CONTRIBUTION A L’ANALYSE DES STRATEGIES D’AUTOFINANCEMENT DE LA FEDERATION DES COOPERATIVES MARAICHERES DU NIGER (FCMN-NIYA)



CONTRIBUTION A L’ANALYSE DES STRATEGIES D’AUTOFINANCEMENT DE LA FEDERATION DES COOPERATIVES MARAICHERES DU NIGER (FCMN-NIYA)

Auteur
MAKAYABA Mabadjema

Résumé
Au Niger, l’importance des organisations paysannes (OP) a beaucoup accru avec la loi coopérative de 1996, régissant le système coopératif qui a facilité leur émergence et leur développement. Nées dans un contexte complexe, caractérisé par le retrait de l’Etat du secteur agricole et la réticence des institutions financières (IF) à les financer, les organisations paysannes rencontrent des difficultés financières majeures. Cette situation causée par les contraintes liées à l’activité agricole elle-même et la méfiance des IF, entraîne une forte dépendance des OP des partenaires financiers extérieurs. C’est dans ce contexte qu’évolue la Fédération des Coopératives Maraîchères du Niger (FCMN-Niya). Créée en 1996, à l’initiative de 11 coopératives maraîchères, la FCMN-Niya est aujourd’hui forte de plus de 140 coopératives et unions de coopératives. Toutefois, à l’instar des autres organisations paysannes du pays, elle se trouve confronté au problème du financement de ses activités. En effet, depuis sa création, elle est à plus de 96%, financée par les partenaires extérieurs.
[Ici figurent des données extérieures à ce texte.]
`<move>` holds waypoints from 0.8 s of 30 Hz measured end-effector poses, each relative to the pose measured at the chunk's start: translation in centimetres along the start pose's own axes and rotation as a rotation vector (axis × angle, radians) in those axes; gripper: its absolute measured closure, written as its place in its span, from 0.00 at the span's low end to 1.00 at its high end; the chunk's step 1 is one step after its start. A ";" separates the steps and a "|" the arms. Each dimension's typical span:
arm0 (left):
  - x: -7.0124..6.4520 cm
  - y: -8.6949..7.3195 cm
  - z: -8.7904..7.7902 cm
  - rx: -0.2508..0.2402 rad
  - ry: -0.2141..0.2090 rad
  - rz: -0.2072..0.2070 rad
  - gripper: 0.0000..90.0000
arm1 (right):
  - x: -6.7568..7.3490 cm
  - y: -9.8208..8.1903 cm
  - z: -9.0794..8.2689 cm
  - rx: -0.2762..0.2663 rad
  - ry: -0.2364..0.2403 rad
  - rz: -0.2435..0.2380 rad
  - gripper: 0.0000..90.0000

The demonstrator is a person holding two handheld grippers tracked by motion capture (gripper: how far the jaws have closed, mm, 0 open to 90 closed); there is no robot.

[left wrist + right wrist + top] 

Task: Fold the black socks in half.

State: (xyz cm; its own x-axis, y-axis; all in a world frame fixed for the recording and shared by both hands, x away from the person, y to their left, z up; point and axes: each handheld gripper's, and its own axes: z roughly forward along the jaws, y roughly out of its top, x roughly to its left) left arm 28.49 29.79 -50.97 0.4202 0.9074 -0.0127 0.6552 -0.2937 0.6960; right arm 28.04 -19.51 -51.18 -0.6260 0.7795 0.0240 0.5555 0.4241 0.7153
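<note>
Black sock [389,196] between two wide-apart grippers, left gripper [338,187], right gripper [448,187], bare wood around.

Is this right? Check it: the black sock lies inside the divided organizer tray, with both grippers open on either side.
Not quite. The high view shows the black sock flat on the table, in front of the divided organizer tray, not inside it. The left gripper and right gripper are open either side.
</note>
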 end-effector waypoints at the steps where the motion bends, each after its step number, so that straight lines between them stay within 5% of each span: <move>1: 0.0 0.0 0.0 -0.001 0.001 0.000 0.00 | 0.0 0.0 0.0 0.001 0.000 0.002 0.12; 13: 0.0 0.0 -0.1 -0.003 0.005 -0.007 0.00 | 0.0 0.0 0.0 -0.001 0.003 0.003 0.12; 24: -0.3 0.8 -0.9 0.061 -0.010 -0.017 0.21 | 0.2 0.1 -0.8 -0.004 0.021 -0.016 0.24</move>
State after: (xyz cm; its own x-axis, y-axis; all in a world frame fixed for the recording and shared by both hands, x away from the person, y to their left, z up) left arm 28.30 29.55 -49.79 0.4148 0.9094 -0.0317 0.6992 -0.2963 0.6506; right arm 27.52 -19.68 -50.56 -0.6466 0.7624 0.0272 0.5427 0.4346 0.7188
Sa part de participation en fonds propres aux budgets successifs depuis 2008 n’excède guère les 3%. Cette situation entraîne bien sûr des difficultés de fonctionnement au niveau de la FCMN-Niya et pose la question cruciale de l’indépendance et de la viabilité même de la structure.
Consciente de cette situation et soucieuse d’inverser la tendance, la FCMN-Niya a entrepris depuis quelques années des initiatives en vue d’amorcer son autonomisation financière. Il s’agit d’expériences innovantes telles que la commande groupée des intrants, la création d’un centre de commercialisation des fruits et légumes, la production des semences d’oignon et le système de mise en marché collectives de l’oignon. Bien que ces actions disposent d’un potentiel réel, capables de renforcer la capacité d’autofinancement de la FCMN et ses coopératives et unions de coopératives membres, elles constituent des compléments de sources de financement au système classique des cotisations ordinaires, des frais d’adhésion et des cotisations spéciales. Les résultats de ces expériences ont été, pour diverses raisons, peu satisfaisants avec même des échecs pour certaines initiatives telles que le système de mise en marché collectif de l’oignon et la maison de commercialisation des fruits et légumes. Pour la FCMN, il était aussi indispensable de trouver, avec les coopératives et unions de coopératives membres des propositions constructives pouvant permettre d’améliorer ces expériences d’autofinancement.
Alors, en partant de l’hypothèse principale que la FCMN-Niya est en mesure d’identifier des stratégies pour accroître sa capacité d’autofinancement et celle de ces coopératives membres, nous avons procédé à la description et à l’analyse de la viabilité des ces expériences afin de nous assurer de leur potentiel générateur de ressources financières importantes, à même de renforcer leur capacité d’autofinancement.
Les résultats de notre étude confirment notre hypothèse de départ. Toutefois, la réalisation de l’ambition innovante d’autonomisation financière de la FCMN-Niya à travers les expériences d’autofinancement entreprises, ne peut se faire qu’en réunissant certaines conditions préalables et indispensables.

Mots clés: organisations paysannes, coopératives maraîchères, production horticole, commande groupée, autofinancement, fonds de roulement, financement.